Michael Vaux is an agent with MI-6.
As the series begins he is not an operative and would frown at you should you mention the possibility. Vaux is a reporter with a very hefty resume and a lot of stories under his belt. He is also unemployed and thinking what he will do next. Vaux would never say that he went looking for work with the Secret Intelligence Service; it just came his way. He was, though, looking for a job because the newspaper at which he work for quite a few years had laid off a fair number of the older reporters. Seniority meant experience which invariably meant higher salaries which in turn lowered profits. Juniors could demand less so got less which Vaux understood with no bitterness but then no steady paycheck other than his small pension.
Most of his career in the news game was in America and he was comfortable there. He left Britain in his early thirties after several successful years on Fleet Street. In the States he worked for a couple of different, impressive titles include Time Magazine. Add to that the fact that before all that he attended Bristol University where he studied economics and law, both topics making his writing about such subject more understandable and less clinical.

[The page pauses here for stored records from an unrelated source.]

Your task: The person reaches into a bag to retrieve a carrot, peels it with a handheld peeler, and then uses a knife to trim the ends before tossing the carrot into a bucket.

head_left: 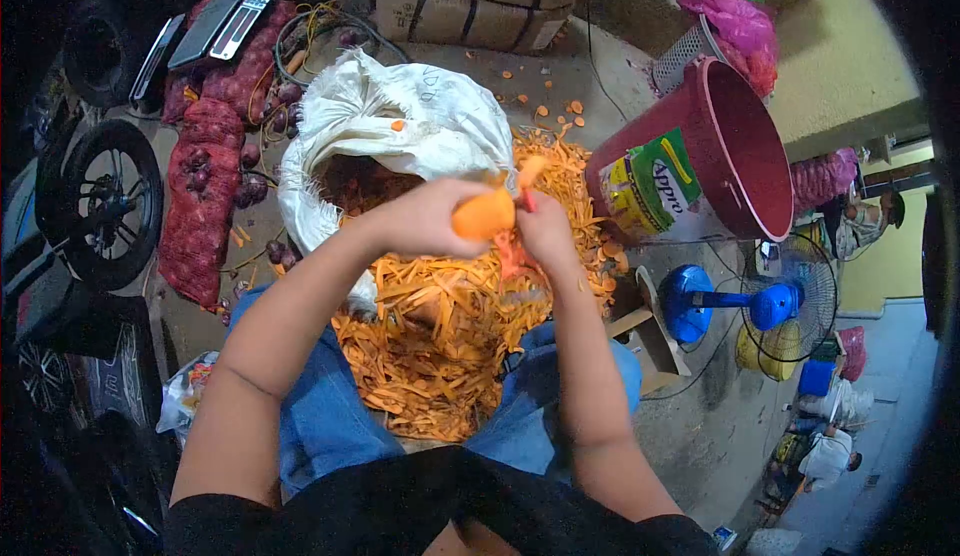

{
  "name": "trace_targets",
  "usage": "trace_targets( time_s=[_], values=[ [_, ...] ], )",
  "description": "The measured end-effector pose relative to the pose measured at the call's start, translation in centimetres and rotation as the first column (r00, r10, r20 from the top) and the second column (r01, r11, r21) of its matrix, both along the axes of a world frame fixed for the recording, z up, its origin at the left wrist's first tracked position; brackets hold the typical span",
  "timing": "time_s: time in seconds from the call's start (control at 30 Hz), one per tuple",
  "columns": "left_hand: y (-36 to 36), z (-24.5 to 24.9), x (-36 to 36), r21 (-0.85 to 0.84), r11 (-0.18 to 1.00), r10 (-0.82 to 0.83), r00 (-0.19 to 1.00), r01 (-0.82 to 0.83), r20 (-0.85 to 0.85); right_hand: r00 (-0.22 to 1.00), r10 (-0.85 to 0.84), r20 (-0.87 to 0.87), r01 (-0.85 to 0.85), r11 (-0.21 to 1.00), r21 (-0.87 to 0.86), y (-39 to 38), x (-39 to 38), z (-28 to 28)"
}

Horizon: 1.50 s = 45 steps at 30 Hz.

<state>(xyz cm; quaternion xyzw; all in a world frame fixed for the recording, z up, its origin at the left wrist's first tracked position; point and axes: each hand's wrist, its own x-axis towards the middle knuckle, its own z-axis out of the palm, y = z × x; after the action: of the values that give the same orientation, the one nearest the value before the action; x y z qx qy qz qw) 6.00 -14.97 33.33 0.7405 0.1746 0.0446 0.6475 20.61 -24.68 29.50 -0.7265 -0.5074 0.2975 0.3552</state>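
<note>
The left hand (432,218) grips a carrot (484,217) above the peels (430,381); the right hand (548,233) is closed around a red tool (527,199), probably a peeler, close by it. Peeling seems to be the step in hand; the next stroke calls for a steady carrot and fingers clear of the blade. Beyond, the sack (440,106) gapes, its contents unclear. The bucket (705,116) shows only inner wall; the net bag (195,226) holds onions.

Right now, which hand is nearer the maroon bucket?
Right. The right hand is left of the bucket, apart from it; the left hand, holding a carrot, is farther left.
</note>
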Motion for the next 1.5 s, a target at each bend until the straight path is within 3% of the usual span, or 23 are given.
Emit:
trace_targets(
  time_s=[0.07,0.13,0.2,0.23,0.27,0.33,0.43,0.53,0.6,0.67,0.7,0.73,0.8,0.83,0.93,0.97,1.0,1.07,1.1,1.13,1.2,1.3,1.5],
  values=[
    [-1.2,1.2,-0.3,0.153,0.974,-0.198,0.961,0.170,0.194,0.937,-0.315,-0.153,0.278,0.934,-0.224,0.4,1.7,-4.3],
    [-1.3,1.3,-0.4,0.075,0.986,-0.160,0.979,0.152,0.127,0.949,-0.231,-0.215,0.203,0.969,-0.143,0.5,2.0,-6.5],
    [-1.4,0.8,0.2,0.023,0.999,0.034,0.932,-0.046,0.361,0.957,-0.230,-0.175,0.210,0.970,-0.125,0.7,0.3,-4.9],
    [-1.3,1.1,0.1,-0.083,0.996,0.043,0.929,-0.013,0.367,0.959,-0.246,-0.142,0.211,0.952,-0.220,0.7,0.0,-3.4],
    [-1.2,1.0,0.0,-0.084,0.996,0.042,0.928,-0.012,0.369,0.959,-0.247,-0.139,0.213,0.952,-0.221,0.7,-0.1,-3.5],
    [-0.9,0.7,-0.2,0.127,0.991,-0.003,0.936,-0.045,0.352,0.967,-0.225,-0.119,0.211,0.970,-0.118,0.8,-0.4,-4.0],
    [-1.0,0.6,-0.4,0.059,0.997,0.030,0.934,-0.055,0.355,0.983,-0.156,-0.096,0.122,0.948,-0.295,0.9,-1.2,-2.4],
    [-1.1,0.0,0.0,-0.026,0.994,0.110,0.940,-0.107,0.323,0.954,-0.119,-0.274,0.065,0.978,-0.198,0.9,-2.1,-6.0],
    [-1.7,-0.3,0.6,0.032,0.976,0.188,0.913,-0.214,0.362,0.974,-0.032,-0.225,-0.007,0.985,-0.172,1.1,-3.8,-6.9],
    [-2.0,-0.8,1.1,0.088,0.942,0.262,0.876,-0.323,0.406,0.713,0.075,-0.697,0.129,0.963,0.237,0.5,-6.4,-4.7],
    [-2.1,-1.4,1.4,0.218,0.919,0.212,0.879,-0.328,0.427,0.560,0.051,-0.827,0.151,0.975,0.162,0.9,-6.5,-2.9],
    [-2.2,-1.7,1.5,0.344,0.879,0.159,0.884,-0.330,0.440,0.560,0.050,-0.827,0.150,0.975,0.161,0.9,-6.2,-2.3],
    [-1.9,-0.7,1.4,0.426,0.825,0.166,0.879,-0.372,0.446,0.318,-0.231,-0.919,0.179,0.967,-0.182,0.8,-5.0,-1.7],
    [-1.4,-0.5,1.2,0.425,0.832,0.201,0.908,-0.356,0.368,0.160,-0.090,-0.983,0.267,0.963,-0.044,1.6,-4.0,-4.2],
    [-0.2,-0.7,0.9,0.450,0.804,0.271,0.913,-0.388,0.304,0.273,-0.259,-0.926,0.465,0.879,-0.109,1.4,-2.5,-1.3],
    [-0.1,-0.7,0.8,0.425,0.839,0.255,0.936,-0.339,0.243,0.460,-0.365,-0.809,0.488,0.866,-0.113,1.2,-1.8,-2.0],
    [-0.1,-0.8,0.8,0.394,0.872,0.235,0.955,-0.290,0.182,0.459,-0.365,-0.810,0.487,0.866,-0.114,1.2,-1.4,-2.7],
    [-0.2,-2.7,1.0,0.407,0.860,0.233,0.947,-0.306,0.220,0.742,-0.289,-0.605,0.447,0.886,0.125,1.1,-0.9,-3.5],
    [-0.2,-2.7,0.9,0.437,0.862,0.233,0.967,-0.256,0.106,0.849,-0.383,-0.365,0.448,0.887,0.112,0.9,-1.6,-1.5],
    [-0.2,-2.7,0.9,0.462,0.864,0.232,0.973,-0.201,-0.011,0.848,-0.383,-0.366,0.449,0.887,0.111,0.8,-1.8,-0.8],
    [0.2,-2.3,0.9,0.453,0.869,0.229,0.973,-0.200,-0.009,0.936,-0.351,-0.028,0.352,0.931,0.095,0.7,-1.8,0.0],
    [0.6,-1.9,0.9,0.417,0.837,0.328,0.935,-0.354,0.133,0.964,-0.264,0.017,0.260,0.960,0.107,0.2,-1.9,1.1],
    [0.4,-1.4,1.0,0.492,0.797,0.318,0.936,-0.351,0.152,0.963,-0.182,0.198,0.188,0.982,-0.011,-0.3,-2.7,1.5]
  ],
)
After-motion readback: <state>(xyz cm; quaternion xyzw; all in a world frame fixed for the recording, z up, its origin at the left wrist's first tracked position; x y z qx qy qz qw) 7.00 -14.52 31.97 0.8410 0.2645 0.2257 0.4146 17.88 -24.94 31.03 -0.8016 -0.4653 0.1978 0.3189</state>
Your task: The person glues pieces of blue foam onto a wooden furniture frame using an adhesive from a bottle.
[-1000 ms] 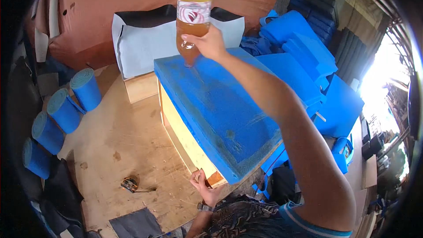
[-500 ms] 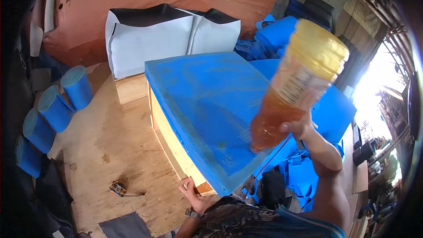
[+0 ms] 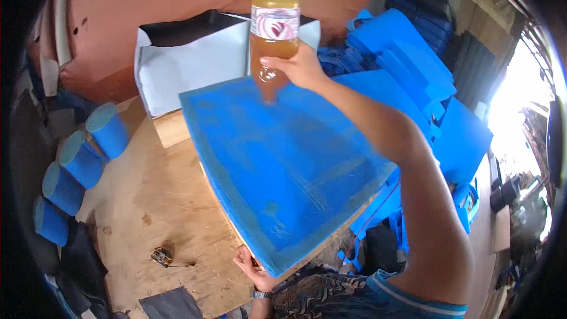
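Note:
My right hand (image 3: 301,70) is wrapped round a clear plastic bottle (image 3: 275,50), held upside down with amber liquid in it. The bottle's neck points down over the far part of a blue foam sheet (image 3: 277,165). That sheet, with dull greenish smears along its edges, covers the top of a wooden box. At the near corner, the curled fingers of my left hand (image 3: 254,270) grip the box's side just under the sheet. A watch is on my left wrist.
Several rolled blue foam pieces (image 3: 82,159) stand along the left. Behind are white-covered boxes (image 3: 192,68). A tape measure (image 3: 161,256) and a dark square sheet (image 3: 171,305) lie on the plywood surface (image 3: 147,201). Blue foam sheets (image 3: 413,53) are piled at the right.
My right hand has carried the bottle from the near right corner to the far left of the blue sheet. The bottle now hangs more upright, neck down. My left hand stays at the corner.

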A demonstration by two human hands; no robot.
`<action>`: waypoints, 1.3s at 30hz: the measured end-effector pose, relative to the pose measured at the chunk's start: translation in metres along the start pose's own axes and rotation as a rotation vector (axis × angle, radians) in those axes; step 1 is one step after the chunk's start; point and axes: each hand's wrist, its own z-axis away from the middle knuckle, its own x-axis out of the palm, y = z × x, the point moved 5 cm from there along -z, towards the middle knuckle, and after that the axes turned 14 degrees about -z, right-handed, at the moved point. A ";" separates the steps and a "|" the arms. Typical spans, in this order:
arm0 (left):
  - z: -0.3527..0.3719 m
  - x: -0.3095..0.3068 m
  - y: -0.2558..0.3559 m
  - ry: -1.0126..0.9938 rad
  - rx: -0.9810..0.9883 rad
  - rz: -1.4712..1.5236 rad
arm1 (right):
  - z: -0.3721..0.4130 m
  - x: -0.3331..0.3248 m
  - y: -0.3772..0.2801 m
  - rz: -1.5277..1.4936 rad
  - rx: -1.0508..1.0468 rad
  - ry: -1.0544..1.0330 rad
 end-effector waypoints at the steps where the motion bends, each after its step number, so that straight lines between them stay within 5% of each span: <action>1: 0.004 0.001 -0.008 0.002 -0.108 0.118 | 0.021 -0.017 -0.016 0.088 0.078 -0.036; 3: 0.001 0.002 -0.009 0.073 -0.351 0.389 | 0.074 -0.048 -0.061 -0.010 0.223 -0.043; 5: -0.001 0.001 -0.019 0.039 -0.361 0.392 | 0.132 -0.088 -0.099 0.120 0.491 -0.051; 8: 0.012 0.005 -0.046 -0.010 -0.337 0.364 | 0.182 -0.116 -0.130 -0.171 0.135 -0.058; 11: 0.037 0.007 -0.091 -0.073 -0.402 0.411 | 0.184 -0.129 -0.117 -0.211 0.113 0.018; 13: 0.056 0.008 -0.122 -0.107 -0.474 0.458 | 0.150 -0.129 -0.096 0.083 0.150 -0.079; 20: 0.051 -0.006 -0.080 0.039 -0.041 -0.482 | 0.000 -0.098 0.038 -0.003 -0.045 0.039; 25: 0.054 -0.011 -0.081 0.332 0.021 -0.535 | -0.032 -0.105 0.068 0.141 -0.008 0.067; 32: 0.048 -0.013 -0.078 0.469 0.091 -0.682 | 0.114 -0.203 -0.040 -0.027 0.086 -0.175; 35: 0.049 -0.011 -0.070 0.498 0.116 -0.773 | 0.184 -0.257 -0.036 0.062 0.023 -0.406; 39: 0.046 -0.009 -0.061 0.529 0.137 -0.853 | 0.173 -0.261 -0.006 -0.186 0.011 -0.389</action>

When he was let go, though, he realized that Britain, though, was home and now that he no longer had a job to hold him, he decided a trip back to the land of the Union Jack was in order, which is why he was in the position he was when life around him would change his already changing life. He is actively looking to buy a house in his old neighborhood which is where the people from MI-6 will find him when they have a need for someone with his background and, most importantly, his cover.
History is replete with operatives taking the cloak of journalism to hide their real identity. To have a true journalist with all the credibility one could hope for actually work as a spy is a different story.
Vaux, by the way, as it is pronounced, rhymes with faux or, as he mentions in the first adventure, like "veau", the French word for veal (no, me neither).